Calamity to the empire第9話
「証拠不十分だ」
ディレーディから聞かされたそのシンプルな一言に、言葉を失う
帝国騎士団将軍と副将軍。
「な、何故です!? あの男は私達に武器を向けて来ました!」
「そ、そーですよ!」
当然その答えに納得が行かない2人だが、それに今度はヴァンイストが答える。
「そう言われましても……証拠となる取り引き用の武器が無いとなると、こちらとしても
武器の取り引きを彼等がしていたと言う事にはならないんですよね……」
ディレーディの執務室の彼の机の前でこんな衝撃的な事になったのは、あの時
ザドールとユクスが紫頭の男を捕まえて広場へと戻った時から始まった。
「……あれ?」
最初にその状況に気がついたのはザドールであった。あの広場に戻った時には
確かに配下の騎士団員達がこの紫頭の男と一緒に居た人間達を捕まえてて
くれていたのだが、良く良く見てみると武器の入っている木箱が1つ残らず
無くなっていたのだ。
勿論その行方について部下達に尋ねてみたのだが、全員広場から一目散に
逃げ出した人間達の捕獲に夢中で武器の入っている木箱の事はすっぱりと
頭から消え去っていたのだと言う。
そうして全員がそれぞれ取り引きをしていた人間を捕まえて広場に戻って来た時は、
すでに木箱が無くなっていた状態だったらしい。
しかし部下達の口だけでそう言われても疑問は消えない。長い付き合いの部下達ではあるが
やはり怪しい事に代わりは無いので城に戻った後に1人ずつのボディチェックをしたり、
部下達に詳細な事情聴取も敢行した。
それでもやはり無くなった木箱の事については誰も知らなかった。だが、これも部下達が木箱を
何処かに隠しているのであれば口裏を合わせる事も可能であるので未だに疑心暗鬼の状態だ。

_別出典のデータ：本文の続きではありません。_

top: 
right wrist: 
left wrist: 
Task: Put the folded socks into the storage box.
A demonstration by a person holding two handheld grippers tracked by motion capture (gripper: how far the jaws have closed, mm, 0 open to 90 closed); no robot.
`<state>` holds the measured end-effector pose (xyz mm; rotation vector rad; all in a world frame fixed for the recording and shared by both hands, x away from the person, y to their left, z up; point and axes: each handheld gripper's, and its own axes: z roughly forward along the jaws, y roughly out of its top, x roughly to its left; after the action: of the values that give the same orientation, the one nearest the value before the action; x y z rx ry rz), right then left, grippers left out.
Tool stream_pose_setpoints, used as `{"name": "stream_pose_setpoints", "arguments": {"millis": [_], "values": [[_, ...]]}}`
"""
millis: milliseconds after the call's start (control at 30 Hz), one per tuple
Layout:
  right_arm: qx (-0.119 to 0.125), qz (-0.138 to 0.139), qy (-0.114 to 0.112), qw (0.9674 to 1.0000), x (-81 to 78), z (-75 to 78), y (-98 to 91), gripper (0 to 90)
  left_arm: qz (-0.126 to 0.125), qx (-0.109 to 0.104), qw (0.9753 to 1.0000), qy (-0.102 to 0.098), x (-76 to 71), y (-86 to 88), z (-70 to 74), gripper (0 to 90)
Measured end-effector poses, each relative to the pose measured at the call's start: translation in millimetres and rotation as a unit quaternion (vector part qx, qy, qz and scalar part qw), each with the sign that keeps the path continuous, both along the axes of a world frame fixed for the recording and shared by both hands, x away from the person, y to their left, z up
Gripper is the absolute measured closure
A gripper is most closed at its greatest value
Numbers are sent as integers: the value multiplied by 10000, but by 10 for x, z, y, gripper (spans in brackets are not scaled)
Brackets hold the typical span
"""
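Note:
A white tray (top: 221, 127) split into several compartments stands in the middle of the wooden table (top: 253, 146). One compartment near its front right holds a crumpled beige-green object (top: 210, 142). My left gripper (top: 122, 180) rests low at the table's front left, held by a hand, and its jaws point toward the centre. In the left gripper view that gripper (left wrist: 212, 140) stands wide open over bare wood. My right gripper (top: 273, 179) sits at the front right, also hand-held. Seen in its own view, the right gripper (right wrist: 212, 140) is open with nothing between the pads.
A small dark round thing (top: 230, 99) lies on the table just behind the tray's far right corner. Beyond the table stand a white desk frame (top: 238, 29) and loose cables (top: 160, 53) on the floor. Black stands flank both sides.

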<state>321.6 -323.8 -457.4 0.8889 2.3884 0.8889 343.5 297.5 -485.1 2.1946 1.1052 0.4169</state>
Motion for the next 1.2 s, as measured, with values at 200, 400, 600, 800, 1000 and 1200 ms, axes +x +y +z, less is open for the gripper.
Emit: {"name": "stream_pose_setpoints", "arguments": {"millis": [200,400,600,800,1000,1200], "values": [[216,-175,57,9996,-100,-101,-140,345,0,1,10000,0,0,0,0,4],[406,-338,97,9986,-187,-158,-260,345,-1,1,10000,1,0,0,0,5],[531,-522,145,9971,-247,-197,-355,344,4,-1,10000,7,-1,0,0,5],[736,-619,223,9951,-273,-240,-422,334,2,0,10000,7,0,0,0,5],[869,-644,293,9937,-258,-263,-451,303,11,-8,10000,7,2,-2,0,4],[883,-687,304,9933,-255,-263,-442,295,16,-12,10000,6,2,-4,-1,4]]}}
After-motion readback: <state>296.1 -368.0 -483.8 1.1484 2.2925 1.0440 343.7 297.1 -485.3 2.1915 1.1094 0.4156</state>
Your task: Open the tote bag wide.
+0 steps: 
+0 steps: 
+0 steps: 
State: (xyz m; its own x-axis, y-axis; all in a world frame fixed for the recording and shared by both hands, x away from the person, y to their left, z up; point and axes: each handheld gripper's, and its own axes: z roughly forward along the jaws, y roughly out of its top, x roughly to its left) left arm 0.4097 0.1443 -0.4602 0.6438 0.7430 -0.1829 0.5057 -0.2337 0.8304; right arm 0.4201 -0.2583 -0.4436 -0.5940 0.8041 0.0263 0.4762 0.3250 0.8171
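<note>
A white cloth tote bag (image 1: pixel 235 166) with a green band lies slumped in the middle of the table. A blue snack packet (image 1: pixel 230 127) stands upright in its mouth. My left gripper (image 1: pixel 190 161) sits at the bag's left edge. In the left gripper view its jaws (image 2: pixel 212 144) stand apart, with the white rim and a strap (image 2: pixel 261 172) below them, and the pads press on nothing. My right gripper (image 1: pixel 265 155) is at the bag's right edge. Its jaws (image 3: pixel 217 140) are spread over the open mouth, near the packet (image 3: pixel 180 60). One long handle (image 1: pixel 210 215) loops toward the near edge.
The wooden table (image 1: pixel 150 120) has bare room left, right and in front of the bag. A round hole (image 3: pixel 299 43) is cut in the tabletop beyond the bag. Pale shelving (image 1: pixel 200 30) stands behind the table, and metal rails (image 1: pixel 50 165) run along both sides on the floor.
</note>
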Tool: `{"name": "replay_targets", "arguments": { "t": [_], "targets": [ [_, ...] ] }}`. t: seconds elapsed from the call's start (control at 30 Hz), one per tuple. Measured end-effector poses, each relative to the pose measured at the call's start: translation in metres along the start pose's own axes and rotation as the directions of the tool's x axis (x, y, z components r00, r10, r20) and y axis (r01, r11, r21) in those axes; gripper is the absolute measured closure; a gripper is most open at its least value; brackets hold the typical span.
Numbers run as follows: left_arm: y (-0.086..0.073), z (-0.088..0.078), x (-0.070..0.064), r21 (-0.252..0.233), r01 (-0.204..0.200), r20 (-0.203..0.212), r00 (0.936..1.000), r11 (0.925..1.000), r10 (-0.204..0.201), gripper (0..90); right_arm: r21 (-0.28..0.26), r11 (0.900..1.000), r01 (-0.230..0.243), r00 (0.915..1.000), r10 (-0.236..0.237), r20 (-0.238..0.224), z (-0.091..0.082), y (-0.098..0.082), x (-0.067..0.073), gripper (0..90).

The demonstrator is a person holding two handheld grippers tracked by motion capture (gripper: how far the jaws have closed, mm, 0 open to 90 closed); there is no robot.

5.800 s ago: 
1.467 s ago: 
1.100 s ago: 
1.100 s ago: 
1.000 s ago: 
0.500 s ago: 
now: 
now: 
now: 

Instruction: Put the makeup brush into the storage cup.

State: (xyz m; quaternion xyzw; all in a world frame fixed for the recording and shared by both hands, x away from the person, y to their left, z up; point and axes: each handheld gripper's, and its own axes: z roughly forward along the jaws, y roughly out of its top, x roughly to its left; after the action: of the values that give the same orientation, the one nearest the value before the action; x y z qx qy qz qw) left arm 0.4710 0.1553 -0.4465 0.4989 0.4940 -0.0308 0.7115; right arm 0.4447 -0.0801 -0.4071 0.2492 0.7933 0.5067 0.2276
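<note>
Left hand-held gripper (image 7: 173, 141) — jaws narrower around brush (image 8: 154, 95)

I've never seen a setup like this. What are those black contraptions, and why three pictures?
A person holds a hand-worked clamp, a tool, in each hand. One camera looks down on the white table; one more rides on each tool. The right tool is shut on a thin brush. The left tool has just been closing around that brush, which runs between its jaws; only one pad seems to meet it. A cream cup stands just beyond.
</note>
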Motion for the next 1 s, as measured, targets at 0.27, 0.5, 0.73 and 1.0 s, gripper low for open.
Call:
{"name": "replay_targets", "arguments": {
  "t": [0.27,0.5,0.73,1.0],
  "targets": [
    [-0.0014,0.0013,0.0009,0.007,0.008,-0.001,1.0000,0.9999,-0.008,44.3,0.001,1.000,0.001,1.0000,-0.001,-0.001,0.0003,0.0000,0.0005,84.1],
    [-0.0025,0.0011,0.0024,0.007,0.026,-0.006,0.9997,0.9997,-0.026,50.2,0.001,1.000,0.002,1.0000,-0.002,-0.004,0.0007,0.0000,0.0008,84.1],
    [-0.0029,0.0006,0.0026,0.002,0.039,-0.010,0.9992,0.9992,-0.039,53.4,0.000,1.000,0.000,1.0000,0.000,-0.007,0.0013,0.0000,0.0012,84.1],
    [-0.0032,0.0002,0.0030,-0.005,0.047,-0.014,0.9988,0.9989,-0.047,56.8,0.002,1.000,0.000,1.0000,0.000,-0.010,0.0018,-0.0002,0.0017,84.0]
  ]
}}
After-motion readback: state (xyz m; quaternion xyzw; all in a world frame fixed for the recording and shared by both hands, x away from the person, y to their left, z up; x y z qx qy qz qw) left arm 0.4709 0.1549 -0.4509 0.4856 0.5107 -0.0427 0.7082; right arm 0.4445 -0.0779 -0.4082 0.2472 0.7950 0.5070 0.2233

そうしてこの状況下の中でディレーディとヴァンイストに今回の任務の報告をしに言ったのであったが、
すでにあの金髪の男と紫頭の男の事情聴取は終わっていたらしく、結果として取り引きしていた
筈の武器が綺麗さっぱり無くなっていた事から、ヴァンイストの言う通り状況証拠が不十分と言う
事になってしまった。
当然そうなってしまえばあの逃げた2人が取り引きをしていたと言う事を断定出来ないので釈放となる。
「ちっ、帝国騎士団って言うのは随分横暴なんだなぁ? 俺達が何かしたって言うのかよ?」
「全くだ。僕達がそんな武器の取り引き等と言う愚かな事をする筈が無いだろう」
明らかに苛立っている口調でザドールとユクスを一瞥(いちべつ)しながら城の出口へと歩いて行く
2人の男の姿を見て、ザドールもユクスも悔しさと怒りを隠しきれない。
「……納得出来るか、ユクス」
「出来る訳ねーだろぉ!? はるばるあそこまで足運んで、その上あれだけの思いまでして、
その結果が今こうしてこんな状況になっているこれかよ! 僕は認めない……認めないぞ!」
「私も……そうだ」
口調としては冷静だが、そのザドールの目には明らかに怒りの炎が燃え滾っていた。
確かにあの時、ザドールとユクスと配下の騎士団選抜メンバー達は取り引き現場らしき場所を見たし、
ユクスは金髪の男に矢を射られ、ザドールは紫髪の男に岩場で蹴り落とされた。
でも結局、口では何とでも言えてしまうので確固たる証拠が無い限り騎士団は容疑者をこうした状況に
なってしまうと逮捕する事は出来ない。
例えそれが騎士団長や副騎士団長と言う立場の人間の証言であったとしても、だ。
「……こうなったら、あの行方知れずになった木箱を探すしか無いな」
「ああ、それしか無い。それさえあればまだどうにかなるかもしれないぜ!!」
とりあえず部下達にあの2人の男達の行動をそれぞれ見張らせる事にして騎士団の監視下にこっそり
置いておくと同時に、将軍と副将軍で今回の取り引き事件の証拠探しがスタートするのであった。